Without Rob Gronkowski or Aaron Hernandez, it remains to be seen how the Patriots will operate offensively. It’s possible that the team’s two-tight end sets will remain with different personnel, in which case the offense should be stylistically similar,if not as efficient. Among the players currently on roster, undrafted free agent Zach Sudfeld has drawn the most praise for his work during practice; at this point, he appears likely to make the final roster and could even end up as a starter thanks to his comparatively superior athleticism. Daniel Fells and Michael Hoomanawanui return from last season, while Jake Ballard, claimed last year when subjected to waivers by the New York Giants, intrigues for the receiving acumen he displayed before undergoing serious knee surgeries (ACL reconstruction and microfracture surgery.) Brandon Ford also possesses an outside shot at a roster spot.

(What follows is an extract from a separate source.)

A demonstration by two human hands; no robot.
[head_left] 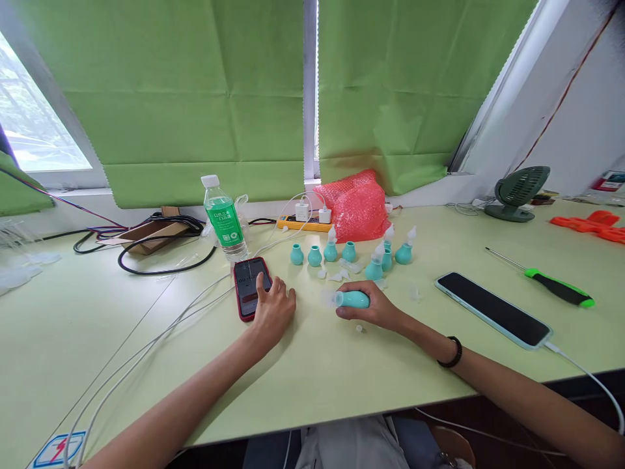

If the Patriots opt to get as many of their most appealing weapons onto the field as possible, however, we could see a variety of three-receiver sets, in which New England floods the field with receiving options. This may ultimately be the case, as the most salient characteristic of New England’s offensive philosophy under Bill Belichick has been a willingness to adapt the team’s schemes to best take advantage of personnel. Keep in mind that New England did not become heavily reliant on two-tight end formations until Gronkowski and Hernandez originally joined the team, so there may not be a significant inclination towards those particular offensive looks.
5. Can any of New England’s reserve offensive linemen impress?
Currently, New England’s depth along the offensive line is limited at best, especially in light of the team’s recent decision to cut swing reserve Nick McDonald; this figures to create opportunities for an underdog candidate or two to make the final roster. At this point, five players can be considered safe bets to make the team: left tackle Nate Solder, left guard Logan Mankins, center Ryan Wendell, right guard/right tackle Marcus Cannon, and right tackle Sebastian Vollmer; two-year starter Dan Connolly could also factor into the starting mix at right guard or provide a versatile reserve with the capacity to play any of the three interior positions in a pinch. However, Connolly has missed time during training camp while recovering from a shoulder surgery and could potentially be jettisoned in favor of one of the various reserves on roster, a list which includes Tyronne Green, Markus Zusevics, and Chris McDonald (brother of Nick.)
Green could be the most talented player listed, and would allow the Patriots to save additional money by leaving Connolly off of the final roster. The line should be rounded out by swing tackle Will Svitek, who projects as New England’s primary backup tackle this year but has recently been worked in at guard as well. Philadelphia’s deep rotation of linemen and linebackers, a list which includes talent such as Fletcher Cox, Trent Cole, Connor Barwin, Brandon Graham, and Vinny Curry, should make protecting their quarterbacks difficult for New England’s offensive linemen.